(Exercise requirements): Go to the line with "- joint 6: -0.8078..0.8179" in the material below and copy from there through the line with "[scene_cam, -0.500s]", exactly. Pictures are not copied.

= Beginning of Section =

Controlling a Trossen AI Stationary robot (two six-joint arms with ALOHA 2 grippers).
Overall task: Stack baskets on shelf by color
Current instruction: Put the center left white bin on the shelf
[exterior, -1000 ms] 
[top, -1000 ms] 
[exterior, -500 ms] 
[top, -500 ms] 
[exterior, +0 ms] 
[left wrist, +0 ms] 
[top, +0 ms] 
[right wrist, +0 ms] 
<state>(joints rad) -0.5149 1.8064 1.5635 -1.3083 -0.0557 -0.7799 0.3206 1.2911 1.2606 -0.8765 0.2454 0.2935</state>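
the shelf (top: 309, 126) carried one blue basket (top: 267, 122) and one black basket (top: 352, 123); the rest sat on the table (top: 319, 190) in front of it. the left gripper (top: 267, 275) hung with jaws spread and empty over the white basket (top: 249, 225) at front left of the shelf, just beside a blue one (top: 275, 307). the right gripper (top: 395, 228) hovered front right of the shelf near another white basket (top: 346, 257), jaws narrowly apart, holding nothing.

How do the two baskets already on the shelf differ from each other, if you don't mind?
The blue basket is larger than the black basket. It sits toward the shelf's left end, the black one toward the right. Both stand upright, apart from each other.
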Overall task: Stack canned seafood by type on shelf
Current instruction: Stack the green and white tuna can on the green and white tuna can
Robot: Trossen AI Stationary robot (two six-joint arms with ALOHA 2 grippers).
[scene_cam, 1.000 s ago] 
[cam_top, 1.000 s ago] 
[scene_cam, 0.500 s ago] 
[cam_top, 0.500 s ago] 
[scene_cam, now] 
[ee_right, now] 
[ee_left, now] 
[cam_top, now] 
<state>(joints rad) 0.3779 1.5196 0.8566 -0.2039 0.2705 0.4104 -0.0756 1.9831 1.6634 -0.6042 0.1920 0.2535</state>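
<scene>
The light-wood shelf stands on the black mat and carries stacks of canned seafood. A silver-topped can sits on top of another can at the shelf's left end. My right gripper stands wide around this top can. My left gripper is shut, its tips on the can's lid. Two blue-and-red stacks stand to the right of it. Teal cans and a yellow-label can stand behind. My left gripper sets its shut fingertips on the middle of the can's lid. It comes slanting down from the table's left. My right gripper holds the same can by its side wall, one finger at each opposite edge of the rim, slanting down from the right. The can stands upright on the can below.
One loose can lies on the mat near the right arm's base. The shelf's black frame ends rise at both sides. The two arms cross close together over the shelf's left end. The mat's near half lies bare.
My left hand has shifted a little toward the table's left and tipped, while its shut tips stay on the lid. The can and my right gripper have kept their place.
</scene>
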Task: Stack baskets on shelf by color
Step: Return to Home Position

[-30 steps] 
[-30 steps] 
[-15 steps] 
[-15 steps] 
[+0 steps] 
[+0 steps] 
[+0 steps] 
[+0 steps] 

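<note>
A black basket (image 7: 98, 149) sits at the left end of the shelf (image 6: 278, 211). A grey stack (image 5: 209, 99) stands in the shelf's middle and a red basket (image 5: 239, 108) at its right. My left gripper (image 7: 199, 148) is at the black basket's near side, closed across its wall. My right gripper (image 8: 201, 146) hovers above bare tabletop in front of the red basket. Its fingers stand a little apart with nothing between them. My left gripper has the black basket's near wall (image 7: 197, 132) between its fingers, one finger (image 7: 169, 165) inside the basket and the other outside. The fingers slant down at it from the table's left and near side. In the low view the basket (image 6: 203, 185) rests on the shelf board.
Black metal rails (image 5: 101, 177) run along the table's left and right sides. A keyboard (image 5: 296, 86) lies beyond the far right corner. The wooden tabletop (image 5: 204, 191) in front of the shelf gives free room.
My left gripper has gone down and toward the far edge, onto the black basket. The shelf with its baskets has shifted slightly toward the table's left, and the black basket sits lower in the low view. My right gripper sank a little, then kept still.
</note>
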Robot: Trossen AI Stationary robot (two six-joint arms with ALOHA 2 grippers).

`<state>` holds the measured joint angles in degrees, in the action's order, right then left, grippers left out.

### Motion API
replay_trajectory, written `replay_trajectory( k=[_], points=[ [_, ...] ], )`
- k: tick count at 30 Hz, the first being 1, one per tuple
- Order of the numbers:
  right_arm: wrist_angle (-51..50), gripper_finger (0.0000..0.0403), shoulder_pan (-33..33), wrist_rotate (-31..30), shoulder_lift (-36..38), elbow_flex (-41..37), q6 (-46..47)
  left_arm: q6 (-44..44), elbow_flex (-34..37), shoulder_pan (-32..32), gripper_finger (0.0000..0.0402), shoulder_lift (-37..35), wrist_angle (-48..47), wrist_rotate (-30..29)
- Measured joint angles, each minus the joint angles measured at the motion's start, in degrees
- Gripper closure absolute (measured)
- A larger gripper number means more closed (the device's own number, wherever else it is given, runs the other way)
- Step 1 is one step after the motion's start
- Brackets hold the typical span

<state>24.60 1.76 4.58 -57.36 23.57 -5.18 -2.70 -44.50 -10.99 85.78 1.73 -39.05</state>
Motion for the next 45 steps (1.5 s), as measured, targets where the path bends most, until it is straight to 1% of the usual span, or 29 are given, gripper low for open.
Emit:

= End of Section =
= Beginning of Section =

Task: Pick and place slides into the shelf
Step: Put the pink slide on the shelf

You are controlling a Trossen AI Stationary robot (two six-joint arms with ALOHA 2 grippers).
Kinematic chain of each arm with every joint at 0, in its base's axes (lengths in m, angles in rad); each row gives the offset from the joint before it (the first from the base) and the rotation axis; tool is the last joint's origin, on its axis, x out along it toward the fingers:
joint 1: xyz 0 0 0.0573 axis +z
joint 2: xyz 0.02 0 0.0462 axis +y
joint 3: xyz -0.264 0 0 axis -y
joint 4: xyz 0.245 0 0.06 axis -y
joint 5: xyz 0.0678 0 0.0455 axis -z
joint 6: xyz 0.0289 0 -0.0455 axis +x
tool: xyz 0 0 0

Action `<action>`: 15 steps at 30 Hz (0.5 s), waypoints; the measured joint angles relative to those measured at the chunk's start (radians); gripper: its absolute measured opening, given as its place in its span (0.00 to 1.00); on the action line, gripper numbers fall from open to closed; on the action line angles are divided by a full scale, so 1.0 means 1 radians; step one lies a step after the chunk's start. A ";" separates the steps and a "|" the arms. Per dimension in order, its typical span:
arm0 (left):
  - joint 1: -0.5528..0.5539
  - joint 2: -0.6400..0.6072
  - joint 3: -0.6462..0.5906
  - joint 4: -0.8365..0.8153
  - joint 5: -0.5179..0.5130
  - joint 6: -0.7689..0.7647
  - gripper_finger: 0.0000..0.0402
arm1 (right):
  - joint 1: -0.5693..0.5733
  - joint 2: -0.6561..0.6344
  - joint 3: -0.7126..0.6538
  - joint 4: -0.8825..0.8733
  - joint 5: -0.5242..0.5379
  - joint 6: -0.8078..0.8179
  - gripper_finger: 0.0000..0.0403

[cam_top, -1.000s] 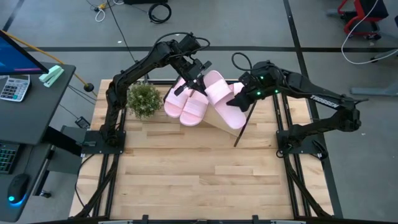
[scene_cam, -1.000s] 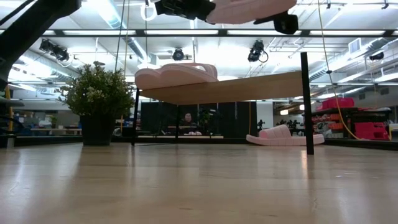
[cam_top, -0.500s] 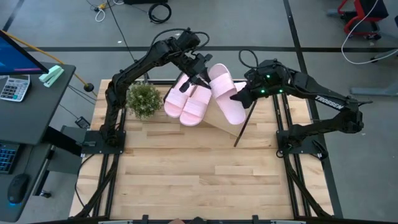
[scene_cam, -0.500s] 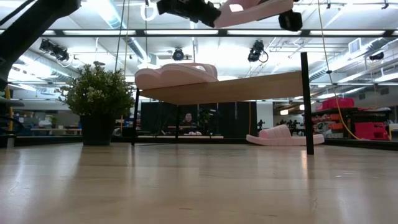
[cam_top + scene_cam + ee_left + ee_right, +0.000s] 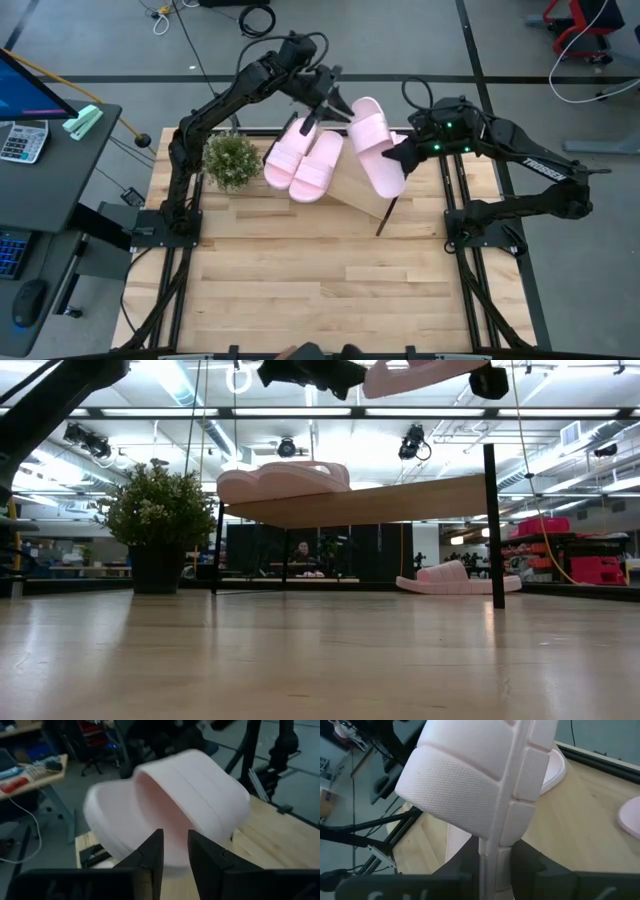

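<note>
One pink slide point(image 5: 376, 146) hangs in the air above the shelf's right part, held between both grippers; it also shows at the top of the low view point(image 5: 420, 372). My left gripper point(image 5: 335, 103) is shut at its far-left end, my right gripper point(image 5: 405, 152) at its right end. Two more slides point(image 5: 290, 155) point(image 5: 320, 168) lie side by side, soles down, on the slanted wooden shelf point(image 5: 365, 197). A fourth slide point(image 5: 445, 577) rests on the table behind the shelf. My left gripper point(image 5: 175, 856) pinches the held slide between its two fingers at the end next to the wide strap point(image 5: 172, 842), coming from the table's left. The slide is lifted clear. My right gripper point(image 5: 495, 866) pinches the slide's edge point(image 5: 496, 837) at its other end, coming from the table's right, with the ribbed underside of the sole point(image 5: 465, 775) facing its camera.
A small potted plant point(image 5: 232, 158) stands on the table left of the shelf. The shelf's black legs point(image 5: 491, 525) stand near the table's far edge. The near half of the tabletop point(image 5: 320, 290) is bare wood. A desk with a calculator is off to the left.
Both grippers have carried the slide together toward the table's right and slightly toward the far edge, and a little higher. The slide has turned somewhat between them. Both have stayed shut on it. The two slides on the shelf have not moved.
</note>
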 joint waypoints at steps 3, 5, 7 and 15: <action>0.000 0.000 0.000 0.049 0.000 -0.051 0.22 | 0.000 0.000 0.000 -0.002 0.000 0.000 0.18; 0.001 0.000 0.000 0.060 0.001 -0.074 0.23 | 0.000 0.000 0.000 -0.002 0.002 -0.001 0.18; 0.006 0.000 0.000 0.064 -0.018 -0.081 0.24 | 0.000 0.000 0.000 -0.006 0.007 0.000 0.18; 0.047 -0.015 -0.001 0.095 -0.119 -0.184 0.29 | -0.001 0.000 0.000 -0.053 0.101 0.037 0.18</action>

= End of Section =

(Exercise output):
  - joint 6: -0.8078..0.8179
  - gripper_finger: 0.0000..0.0403

[cam_top, -1.000s] 
[scene_cam, -1.000s] 
[cam_top, -0.500s] 
[scene_cam, -0.500s] 

The answer has been written out completely.